Death is a Stage(s)

Warning: This is not a very pleasant blog,
because I haven’t been very pleasant lately.

people at theater
Photo by Monica Silvestre on

I believe in kindness. I’ve been surrounded by kindness so much in my life, but especially since my husband died three and a half weeks ago.  As much as I struggle with the existence of God in all of this, when I feel and see kindness during this time, I have to think perhaps there is God. And yet, it does not take away my anger, which is so exhausting. 

See, I’m tired all the time. Sure, because of all the sadness I’ve been feeling. I wear my heart on my sleeves and crying during a Hallmark commercial is a byproduct. Yes, I have never cried so much, so often, as I have in these past weeks since Peter died. I wake up in tears. I weep during the day. I end my day sobbing out my loneliness. And I’m tired.  But I am also angry and this is what fatigues me. I know Kubler-Ross and the stages of grief. I studied her in school, and let me tell you, these past few days, the exhausting anger stage has taken over.

I’m angry at being told how I should feel or given permission to feel. I didn’t ask for it.  Telling me I should be kind to myself, or I should do X Y or Z to help me heal, even telling me it’s okay, only frustrates me. No one can possibly know the depth or the despair of another. I’m angry for people thinking they do.

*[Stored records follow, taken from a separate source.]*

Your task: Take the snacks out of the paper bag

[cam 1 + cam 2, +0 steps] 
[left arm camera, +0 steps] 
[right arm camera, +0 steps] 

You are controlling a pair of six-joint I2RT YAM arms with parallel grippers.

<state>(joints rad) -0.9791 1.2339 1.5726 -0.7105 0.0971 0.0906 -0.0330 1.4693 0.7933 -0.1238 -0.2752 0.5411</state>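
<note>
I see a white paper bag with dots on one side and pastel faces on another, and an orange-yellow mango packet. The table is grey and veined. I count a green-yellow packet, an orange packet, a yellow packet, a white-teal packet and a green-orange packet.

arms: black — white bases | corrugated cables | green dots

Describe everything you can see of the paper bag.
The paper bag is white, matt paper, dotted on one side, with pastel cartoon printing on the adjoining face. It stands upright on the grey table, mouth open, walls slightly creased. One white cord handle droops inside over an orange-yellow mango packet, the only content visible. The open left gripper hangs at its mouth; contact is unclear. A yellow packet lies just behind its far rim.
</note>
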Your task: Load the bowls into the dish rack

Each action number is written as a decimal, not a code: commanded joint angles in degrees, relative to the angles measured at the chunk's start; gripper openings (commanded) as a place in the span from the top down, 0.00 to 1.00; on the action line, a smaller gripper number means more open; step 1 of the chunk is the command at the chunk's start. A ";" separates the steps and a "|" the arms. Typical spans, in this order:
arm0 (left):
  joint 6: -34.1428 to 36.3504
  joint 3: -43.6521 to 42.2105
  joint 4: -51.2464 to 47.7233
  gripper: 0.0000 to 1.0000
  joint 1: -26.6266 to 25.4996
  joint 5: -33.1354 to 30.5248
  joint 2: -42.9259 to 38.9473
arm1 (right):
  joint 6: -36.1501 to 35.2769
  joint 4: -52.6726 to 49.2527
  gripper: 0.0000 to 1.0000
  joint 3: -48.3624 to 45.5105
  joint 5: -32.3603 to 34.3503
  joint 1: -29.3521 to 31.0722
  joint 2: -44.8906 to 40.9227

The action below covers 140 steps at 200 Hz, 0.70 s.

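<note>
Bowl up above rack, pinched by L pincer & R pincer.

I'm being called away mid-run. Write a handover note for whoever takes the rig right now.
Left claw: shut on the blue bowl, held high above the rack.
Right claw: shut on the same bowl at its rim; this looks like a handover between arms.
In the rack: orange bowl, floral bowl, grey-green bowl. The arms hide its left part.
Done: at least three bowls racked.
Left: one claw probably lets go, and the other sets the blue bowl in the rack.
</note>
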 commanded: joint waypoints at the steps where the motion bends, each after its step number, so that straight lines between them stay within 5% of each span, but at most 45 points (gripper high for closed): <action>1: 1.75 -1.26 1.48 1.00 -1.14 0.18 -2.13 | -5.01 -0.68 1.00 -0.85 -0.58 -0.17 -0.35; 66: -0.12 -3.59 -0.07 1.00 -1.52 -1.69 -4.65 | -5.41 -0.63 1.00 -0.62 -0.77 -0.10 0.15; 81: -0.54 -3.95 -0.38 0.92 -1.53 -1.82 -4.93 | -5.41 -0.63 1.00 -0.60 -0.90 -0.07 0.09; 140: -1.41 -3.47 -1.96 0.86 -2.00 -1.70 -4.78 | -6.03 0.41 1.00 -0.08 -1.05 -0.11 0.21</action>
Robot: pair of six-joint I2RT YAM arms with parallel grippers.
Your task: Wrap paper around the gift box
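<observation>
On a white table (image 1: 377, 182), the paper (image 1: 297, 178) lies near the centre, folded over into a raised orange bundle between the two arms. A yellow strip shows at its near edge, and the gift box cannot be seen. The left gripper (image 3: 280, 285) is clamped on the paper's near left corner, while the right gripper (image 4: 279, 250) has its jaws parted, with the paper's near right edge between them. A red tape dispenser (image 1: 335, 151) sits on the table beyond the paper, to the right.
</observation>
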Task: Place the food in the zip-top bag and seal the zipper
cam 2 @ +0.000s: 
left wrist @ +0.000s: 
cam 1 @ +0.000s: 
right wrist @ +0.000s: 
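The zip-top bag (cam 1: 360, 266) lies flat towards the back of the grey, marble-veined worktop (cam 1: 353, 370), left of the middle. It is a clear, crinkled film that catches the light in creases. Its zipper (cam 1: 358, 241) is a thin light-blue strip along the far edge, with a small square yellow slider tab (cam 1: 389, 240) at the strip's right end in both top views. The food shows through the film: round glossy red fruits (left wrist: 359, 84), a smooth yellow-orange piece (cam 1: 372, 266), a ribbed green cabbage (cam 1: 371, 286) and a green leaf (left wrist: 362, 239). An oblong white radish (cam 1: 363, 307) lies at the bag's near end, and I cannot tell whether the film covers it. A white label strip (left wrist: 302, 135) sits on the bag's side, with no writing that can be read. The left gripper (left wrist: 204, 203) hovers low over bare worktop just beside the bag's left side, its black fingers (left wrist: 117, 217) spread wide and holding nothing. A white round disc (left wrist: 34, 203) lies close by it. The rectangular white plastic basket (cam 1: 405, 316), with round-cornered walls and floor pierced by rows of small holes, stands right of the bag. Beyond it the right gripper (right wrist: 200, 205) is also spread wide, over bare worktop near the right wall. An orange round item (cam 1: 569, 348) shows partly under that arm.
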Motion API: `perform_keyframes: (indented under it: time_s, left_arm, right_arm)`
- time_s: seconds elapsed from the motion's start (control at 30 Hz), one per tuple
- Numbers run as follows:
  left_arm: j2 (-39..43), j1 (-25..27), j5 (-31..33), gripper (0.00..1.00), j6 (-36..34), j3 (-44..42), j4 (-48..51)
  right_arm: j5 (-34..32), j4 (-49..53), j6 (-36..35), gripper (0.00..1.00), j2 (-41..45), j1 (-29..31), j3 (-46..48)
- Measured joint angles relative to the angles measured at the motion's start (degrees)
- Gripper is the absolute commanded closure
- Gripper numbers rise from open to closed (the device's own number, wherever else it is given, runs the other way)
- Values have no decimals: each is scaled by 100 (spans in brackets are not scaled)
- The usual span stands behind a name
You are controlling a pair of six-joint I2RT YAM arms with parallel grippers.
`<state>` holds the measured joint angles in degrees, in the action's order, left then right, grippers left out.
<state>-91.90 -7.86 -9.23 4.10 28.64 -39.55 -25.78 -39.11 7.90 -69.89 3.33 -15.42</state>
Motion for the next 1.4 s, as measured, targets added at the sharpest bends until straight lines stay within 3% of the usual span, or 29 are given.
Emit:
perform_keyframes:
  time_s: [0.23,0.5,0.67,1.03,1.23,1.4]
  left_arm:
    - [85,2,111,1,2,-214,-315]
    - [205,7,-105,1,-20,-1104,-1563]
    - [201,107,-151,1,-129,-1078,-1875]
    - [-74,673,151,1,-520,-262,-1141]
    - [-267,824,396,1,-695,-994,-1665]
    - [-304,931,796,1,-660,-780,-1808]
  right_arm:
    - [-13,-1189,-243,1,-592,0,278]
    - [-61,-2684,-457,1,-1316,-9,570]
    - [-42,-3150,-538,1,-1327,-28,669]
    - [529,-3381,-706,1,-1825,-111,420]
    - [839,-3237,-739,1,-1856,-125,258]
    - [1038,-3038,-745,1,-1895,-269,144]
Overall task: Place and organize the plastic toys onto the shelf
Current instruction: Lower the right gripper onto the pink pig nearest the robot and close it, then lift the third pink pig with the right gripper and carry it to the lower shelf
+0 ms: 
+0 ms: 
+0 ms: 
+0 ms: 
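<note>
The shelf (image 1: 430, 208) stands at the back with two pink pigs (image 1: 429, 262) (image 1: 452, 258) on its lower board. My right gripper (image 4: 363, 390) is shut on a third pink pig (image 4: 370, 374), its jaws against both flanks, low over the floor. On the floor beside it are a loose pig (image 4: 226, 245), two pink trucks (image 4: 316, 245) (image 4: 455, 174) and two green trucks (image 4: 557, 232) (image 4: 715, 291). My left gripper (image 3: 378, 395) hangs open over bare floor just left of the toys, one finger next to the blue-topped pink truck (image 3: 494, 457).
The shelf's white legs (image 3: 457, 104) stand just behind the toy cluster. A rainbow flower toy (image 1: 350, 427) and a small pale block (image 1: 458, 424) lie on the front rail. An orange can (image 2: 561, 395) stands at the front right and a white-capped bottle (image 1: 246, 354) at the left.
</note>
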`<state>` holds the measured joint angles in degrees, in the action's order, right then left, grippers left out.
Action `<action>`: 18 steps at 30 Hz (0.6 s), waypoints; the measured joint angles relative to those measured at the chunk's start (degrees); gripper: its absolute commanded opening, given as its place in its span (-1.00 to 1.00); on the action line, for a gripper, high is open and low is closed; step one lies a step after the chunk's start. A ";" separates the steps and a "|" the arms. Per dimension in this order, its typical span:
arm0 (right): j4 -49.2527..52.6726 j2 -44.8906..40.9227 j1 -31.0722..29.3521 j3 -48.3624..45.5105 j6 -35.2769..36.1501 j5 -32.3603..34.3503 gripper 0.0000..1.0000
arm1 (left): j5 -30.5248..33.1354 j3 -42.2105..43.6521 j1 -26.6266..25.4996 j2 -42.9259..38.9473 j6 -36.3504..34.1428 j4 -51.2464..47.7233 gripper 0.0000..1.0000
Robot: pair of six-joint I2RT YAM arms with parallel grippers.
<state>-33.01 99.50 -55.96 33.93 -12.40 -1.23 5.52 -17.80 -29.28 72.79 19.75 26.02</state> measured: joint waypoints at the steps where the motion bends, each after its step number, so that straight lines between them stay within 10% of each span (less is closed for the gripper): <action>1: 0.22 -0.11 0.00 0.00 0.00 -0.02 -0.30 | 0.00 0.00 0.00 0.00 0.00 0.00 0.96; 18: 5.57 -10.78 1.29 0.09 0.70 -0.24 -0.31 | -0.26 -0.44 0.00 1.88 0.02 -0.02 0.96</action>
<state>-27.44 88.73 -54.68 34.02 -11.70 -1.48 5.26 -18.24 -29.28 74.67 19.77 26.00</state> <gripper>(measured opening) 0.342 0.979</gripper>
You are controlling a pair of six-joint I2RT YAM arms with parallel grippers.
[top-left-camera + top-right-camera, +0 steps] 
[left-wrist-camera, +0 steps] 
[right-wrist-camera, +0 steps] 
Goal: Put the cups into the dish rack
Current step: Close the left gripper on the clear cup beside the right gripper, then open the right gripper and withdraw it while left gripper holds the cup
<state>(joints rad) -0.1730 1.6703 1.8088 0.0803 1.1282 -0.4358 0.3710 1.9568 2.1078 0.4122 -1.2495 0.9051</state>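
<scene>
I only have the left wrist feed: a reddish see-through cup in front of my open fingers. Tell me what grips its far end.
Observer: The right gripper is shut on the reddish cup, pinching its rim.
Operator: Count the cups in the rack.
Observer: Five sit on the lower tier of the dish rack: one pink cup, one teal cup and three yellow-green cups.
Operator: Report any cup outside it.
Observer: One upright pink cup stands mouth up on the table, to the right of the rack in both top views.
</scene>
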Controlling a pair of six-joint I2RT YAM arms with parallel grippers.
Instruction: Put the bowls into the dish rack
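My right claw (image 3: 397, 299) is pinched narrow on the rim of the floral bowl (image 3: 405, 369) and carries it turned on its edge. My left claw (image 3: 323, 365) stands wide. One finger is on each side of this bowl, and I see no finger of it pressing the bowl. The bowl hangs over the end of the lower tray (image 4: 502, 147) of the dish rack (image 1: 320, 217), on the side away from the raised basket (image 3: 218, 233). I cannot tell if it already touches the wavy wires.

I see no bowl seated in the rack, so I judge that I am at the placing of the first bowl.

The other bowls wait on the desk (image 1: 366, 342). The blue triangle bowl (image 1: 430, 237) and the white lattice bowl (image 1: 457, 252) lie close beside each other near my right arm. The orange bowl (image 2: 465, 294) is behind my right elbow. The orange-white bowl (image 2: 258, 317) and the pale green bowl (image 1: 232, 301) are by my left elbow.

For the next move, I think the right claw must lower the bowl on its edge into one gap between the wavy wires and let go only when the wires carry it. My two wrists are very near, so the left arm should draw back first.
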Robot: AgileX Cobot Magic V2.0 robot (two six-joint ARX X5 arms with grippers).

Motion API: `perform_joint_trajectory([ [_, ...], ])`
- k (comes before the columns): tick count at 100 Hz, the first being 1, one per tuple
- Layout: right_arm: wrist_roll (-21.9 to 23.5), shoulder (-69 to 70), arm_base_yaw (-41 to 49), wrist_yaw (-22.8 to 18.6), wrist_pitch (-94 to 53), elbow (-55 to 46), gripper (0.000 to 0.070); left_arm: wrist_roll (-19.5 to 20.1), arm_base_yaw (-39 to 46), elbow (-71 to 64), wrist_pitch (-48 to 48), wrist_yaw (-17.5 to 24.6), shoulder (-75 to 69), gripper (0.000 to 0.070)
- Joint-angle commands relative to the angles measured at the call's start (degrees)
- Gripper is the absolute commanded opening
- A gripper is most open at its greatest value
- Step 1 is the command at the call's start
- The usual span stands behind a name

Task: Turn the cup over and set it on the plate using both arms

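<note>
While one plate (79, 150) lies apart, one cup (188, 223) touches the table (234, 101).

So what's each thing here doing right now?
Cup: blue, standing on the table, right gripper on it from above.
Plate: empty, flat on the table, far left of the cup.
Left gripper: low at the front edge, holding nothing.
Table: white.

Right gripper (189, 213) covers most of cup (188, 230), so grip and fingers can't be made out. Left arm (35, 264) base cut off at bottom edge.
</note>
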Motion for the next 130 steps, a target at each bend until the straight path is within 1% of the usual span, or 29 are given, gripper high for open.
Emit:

I’m angry about being told how strong I am.  I was strong, before this all happened. Now, I’m weak, and yet I still have to fight insurance companies and HR departments. Even the strongest of warriors deflate in the agonies of defeats, and I am facing my biggest losses ever. Let me feel my agonies, my losses, and all that entails, and be my strength right now because I can’t.

I’m angry at the drive-thru gal who tells me to have “a nice day”,  the telemarketer who asks for Peter, and the couple that walks up and down the aisles of the grocery store.  How can I have a nice day? I haven’t had one of those in what seems forever. No, you can’t talk to my husband because see, he’s dead and I will never talk to him again.  How pissed I am at you, the couple over there because you have what I will never have again, a coupling with your partner.  How dare people go on with their lives as if nothing happened! Don’t they know my world stopped, and I can’t stand to see yours keep moving?

I am angry with people telling me they understand. Really? How? Unless your spouse, partner or child died, I don’t think you know my journey.  Your cousin’s husband’s mother who just died is just not the same. The definition of yourself remains.  Sure, you suffered a loss and going through grief, but our pain and our losses are not the same.

I’m angry at people who tell me it’ll all be alright and to give it time. How do they know? Do they have a crystal ball? And if so, where was it the day my husband died? I could have used it then. Hearing this from someone with a dead husband, partner or child, is one thing. Hearing it from someone else is completely different. And yes, eventually, I will be alright. I have to be. There is no Plan B, Just let me get there in my own way and at my own pace.

Finally, I am so angry with myself which is the most exhausting. I know the advice, the encouragement and the stories come from a place of love, a place of kindness.  And I believe in kindness.  Believe me, I have done all of the above, for the same reason everyone else does, because I cared. I know all of this in the part of my soul which has not been damaged by my husband’s death. Yet that part is too small and smothered in anger right now. And it doesn’t make me feel good.

I am not proud of myself.  I hate that I have this anger or these thoughts right now. Unfortunately, or fortunately, this blog is not a sugar-coating of emotions. This blog is my expression of every raw emotion I have, so sometimes, this blog will be unkind. My hope is no one took this personally because really, it is on me and where I’m at and not on you and all your best intentions.

One day, I know kindness will return in me because I believe in kindness. Anger will give way to another Kubler-Ross stage.   Until then, I am grateful, so very grateful,  to get a glimpse at God through all of your kindness, and THIS is what will carry me through these spiteful days.